00:04A Buenos Aires, des milliers de personnes ont manifesté ce jeudi 6 août
00:07contre un projet de loi du gouvernement ultralibéral de Javier Milei.
00:11Le texte prévoyait de supprimer toutes les limites à l'achat de terre argentine par des étrangers,
00:15qu'il s'agisse de particuliers ou d'entreprises.
00:18Les opposants dénoncent notamment un projet qui favoriserait, entre autres,
00:22les milliardaires américains de la tech,
00:23comme Sam Altman, qui viserait de vastes étendues de la Patagonie,
00:26riches en eau et où le climat est idéal pour l'installation de centres de données.
00:30Baptisé inviolabilité de la propriété privée,
00:33le projet de loi aborde des sujets très divers.
00:36Il prévoit par exemple de faciliter les expulsions en cas d'impayés,
00:39mais aussi de limiter les expropriations et d'assouplir l'usage de certains terrains ruraux,
00:44notamment se toucher par des incendies.

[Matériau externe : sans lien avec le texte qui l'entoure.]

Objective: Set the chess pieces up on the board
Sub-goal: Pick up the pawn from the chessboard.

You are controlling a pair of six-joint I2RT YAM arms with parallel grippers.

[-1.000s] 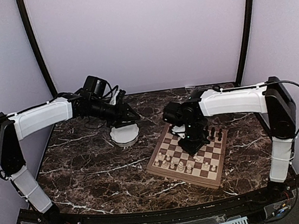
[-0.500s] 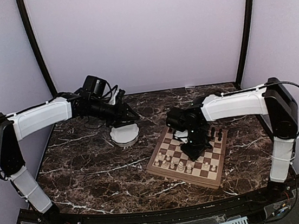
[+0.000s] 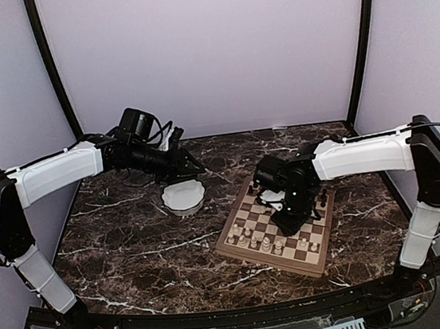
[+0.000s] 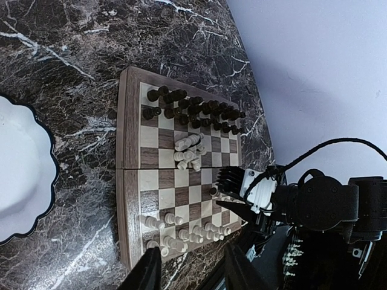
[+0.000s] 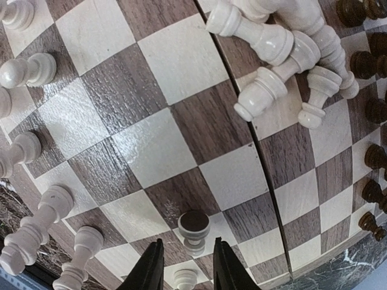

00:45Une forte opposition s'est donc organisée autour d'un slogan,
00:49« La patrie ne se vend pas ».
00:50Ce que nous prétendons avec cette loi, c'est que l'Argentine ne laisse de être des Argentins.
01:03Lors du rassemblement, qui a réuni plusieurs milliers de personnes,
01:06de violents heurts ont opposé la police aux manifestants.
01:08Plusieurs personnalités publiques ont apporté leur soutien au mouvement,
01:12comme le défenseur titulaire de la sélection argentine Lisandro Martinez,
01:15ou encore la chanteuse Chini, qui compte plus de 20 millions d'abonnés sur Instagram.
01:19Face à cette contestation, la mesure principale du texte,
01:22qui visait à ne plus contrôler du tout les ventes de terrains aux étrangers,
01:26a finalement été retirée du projet.
01:28Selon un collectif de chercheurs du CONICET, l'équivalent argentin du CNRS,
01:32près de 5% du territoire argentin est déjà détenu par des étrangers,
01:36et ce chiffre dépasse la limite légale de 15% dans certains districts stratégiques.
01:41Le projet de loi est passé ce jeudi soir au Sénat, avec de nouvelles modifications.
01:45Après le Sénat, où le parti de Millet n'est pas en position de force avec 20 sénateurs sur 72,
01:50le texte doit être examiné par la Chambre des députés.